Fundamentals 19 min read

Master 50 Essential Pandas Exercises to Boost Your Data Skills

This article presents a comprehensive collection of 50 pandas practice problems that guide you through creating Series and DataFrames, performing basic and advanced indexing, grouping, aggregation, data cleaning, hierarchical indexing, and visualisation, each illustrated with clear Python code examples.

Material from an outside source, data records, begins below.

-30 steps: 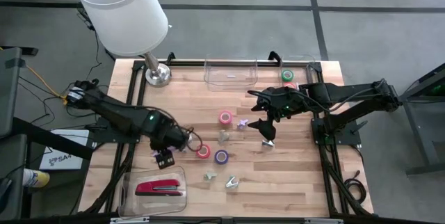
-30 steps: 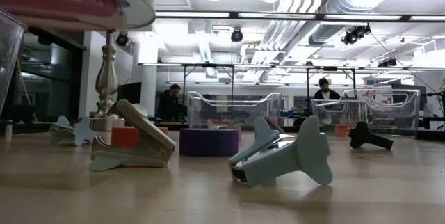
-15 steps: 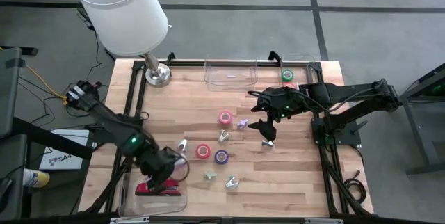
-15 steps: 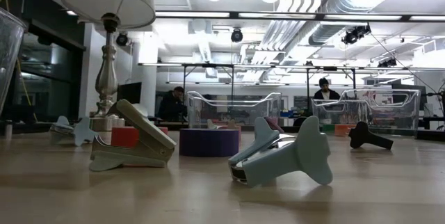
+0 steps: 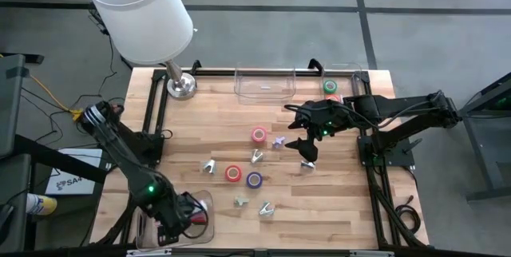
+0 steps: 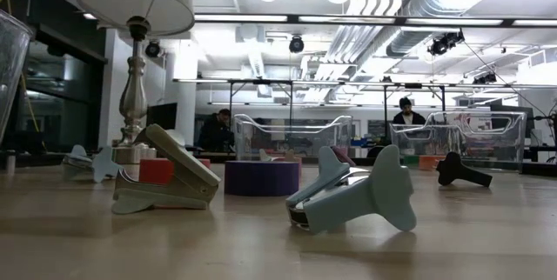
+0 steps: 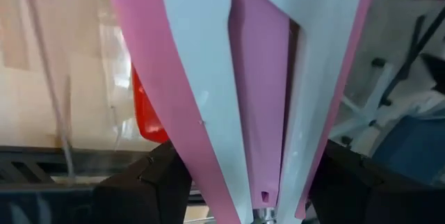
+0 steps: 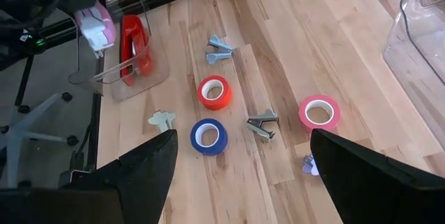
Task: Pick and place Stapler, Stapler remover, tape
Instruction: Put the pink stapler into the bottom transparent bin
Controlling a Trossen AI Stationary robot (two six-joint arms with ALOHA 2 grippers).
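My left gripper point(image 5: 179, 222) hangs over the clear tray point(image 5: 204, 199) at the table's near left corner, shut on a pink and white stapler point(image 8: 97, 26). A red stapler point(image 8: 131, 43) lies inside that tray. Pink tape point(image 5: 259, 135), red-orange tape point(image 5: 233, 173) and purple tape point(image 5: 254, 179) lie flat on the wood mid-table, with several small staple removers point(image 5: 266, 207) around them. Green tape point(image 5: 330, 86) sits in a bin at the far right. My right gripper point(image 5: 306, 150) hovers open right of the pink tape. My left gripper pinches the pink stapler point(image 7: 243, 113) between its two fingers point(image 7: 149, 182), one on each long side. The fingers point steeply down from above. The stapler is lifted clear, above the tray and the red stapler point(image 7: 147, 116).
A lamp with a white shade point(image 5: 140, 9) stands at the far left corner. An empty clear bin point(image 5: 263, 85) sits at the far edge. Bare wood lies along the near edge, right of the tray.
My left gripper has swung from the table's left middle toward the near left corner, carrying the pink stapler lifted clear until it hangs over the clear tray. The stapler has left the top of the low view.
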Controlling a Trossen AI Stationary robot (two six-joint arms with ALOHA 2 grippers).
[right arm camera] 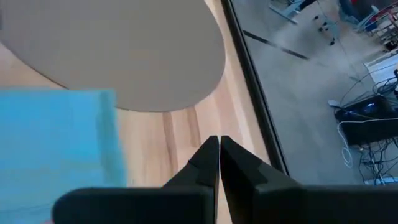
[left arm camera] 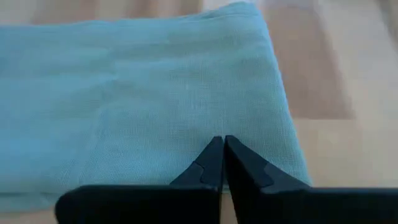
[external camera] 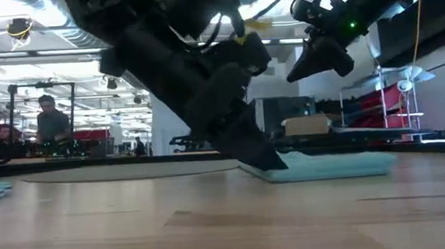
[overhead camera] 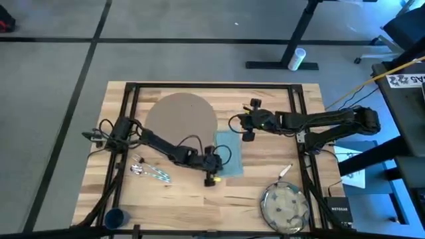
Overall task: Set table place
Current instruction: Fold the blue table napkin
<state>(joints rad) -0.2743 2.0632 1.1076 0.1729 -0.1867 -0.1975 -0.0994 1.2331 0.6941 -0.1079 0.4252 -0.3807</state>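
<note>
Currently left gripper point(left arm camera: 222, 144) closed empty on napkin point(overhead camera: 228, 153), 3 o'clock of placemat point(overhead camera: 181, 121); dragging could bunch it.

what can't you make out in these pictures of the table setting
- Cutlery: high view, too small to tell fork, knife and spoon apart.
- Napkin: its near edge hidden under the left gripper from above.
- Plate and cup: missing from the low view.

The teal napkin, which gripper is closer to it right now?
Left. The left gripper is shut, its tips down at the napkin edge. The right gripper, also shut, is raised above the table beyond the napkin's far end.
</note>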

Python Crawling & Data Mining

Apr 7, 2020

Master 50 Essential Pandas Exercises to Boost Your Data Skills

Basic Operations

Import pandas as pd and display the version.

import pandas as pd
pd.__version__

Create a Series from a list.

arr = [0, 1, 2, 3, 4]
df = pd.Series(arr)  # default index starts at 0
df

Create a Series from a dictionary.

d = {'a':1, 'b':2, 'c':3, 'd':4, 'e':5}
df = pd.Series(d)
df

Create a DataFrame from a NumPy array.

dates = pd.date_range('today', periods=6)  # index
num_arr = np.random.randn(6, 4)
columns = ['A', 'B', 'C', 'D']
df = pd.DataFrame(num_arr, index=dates, columns=columns)
df

Read a CSV file with semicolon separator and GBK encoding.

df = pd.read_csv('test.csv', encoding='gbk', sep=';')

Create a DataFrame from a dictionary and set a custom index.

import numpy as np

data = {
    'animal': ['cat','cat','snake','dog','dog','cat','snake','cat','dog','dog'],
    'age': [2.5,3,0.5,np.nan,5,2,4.5,np.nan,7,3],
    'visits': [1,3,2,3,2,3,1,1,2,1],
    'priority': ['yes','yes','no','yes','no','no','no','yes','no','no']
}
labels = ['a','b','c','d','e','f','g','h','i','j']

df = pd.DataFrame(data, index=labels)
df

Show basic information of df (row count, column names, data types).

df.info()
# alternative: df.describe()

Display the first three rows of df.

df.iloc[:3]
# alternative: df.head(3)

Select the animal and age columns.

df.loc[:, ['animal', 'age']]
# alternative: df[['animal', 'age']]

Select rows with index [3,4,8] and the animal and age columns.

df.loc[df.index[[3,4,8]], ['animal', 'age']]

Filter rows where age > 3.

df[df['age'] > 3]

Filter rows where age is missing.

df[df['age'].isnull()]

Filter rows where age is between 2 and 4 (exclusive).

df[(df['age'] > 2) & (df['age'] < 4)]
# alternative: df[df['age'].between(2,4)]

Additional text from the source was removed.